**Description of the task:** The listing below is to be reproduced in full, character for character.

**Data shown:**
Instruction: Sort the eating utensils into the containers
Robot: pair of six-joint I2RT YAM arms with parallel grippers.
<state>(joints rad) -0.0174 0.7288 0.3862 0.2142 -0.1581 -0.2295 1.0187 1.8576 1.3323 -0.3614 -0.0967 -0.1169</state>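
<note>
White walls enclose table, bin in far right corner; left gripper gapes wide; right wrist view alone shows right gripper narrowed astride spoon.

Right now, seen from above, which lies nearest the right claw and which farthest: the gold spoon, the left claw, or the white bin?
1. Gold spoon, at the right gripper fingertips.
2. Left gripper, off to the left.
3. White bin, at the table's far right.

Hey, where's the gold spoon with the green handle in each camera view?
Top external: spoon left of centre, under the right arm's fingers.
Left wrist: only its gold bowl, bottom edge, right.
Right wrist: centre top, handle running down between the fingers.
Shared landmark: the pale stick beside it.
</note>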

**Worked solution:**
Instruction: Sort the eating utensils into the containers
Robot: pair of six-joint I2RT YAM arms with parallel grippers.
<state>(joints rad) -0.0174 0.7288 0.3862 0.2142 -0.1581 -0.2295 1.0187 1.8576 1.3323 -0.3614 -0.0967 -0.1169</state>
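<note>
White walls enclose table, bin in far right corner; left gripper gapes wide; right wrist view alone shows right gripper narrowed astride spoon.

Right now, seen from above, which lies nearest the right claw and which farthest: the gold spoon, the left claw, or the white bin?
1. Gold spoon, at the right gripper fingertips.
2. Left gripper, off to the left.
3. White bin, at the table's far right.

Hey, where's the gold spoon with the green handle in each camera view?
Top external: spoon left of centre, under the right arm's fingers.
Left wrist: only its gold bowl, bottom edge, right.
Right wrist: centre top, handle running down between the fingers.
Shared landmark: the pale stick beside it.
</note>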

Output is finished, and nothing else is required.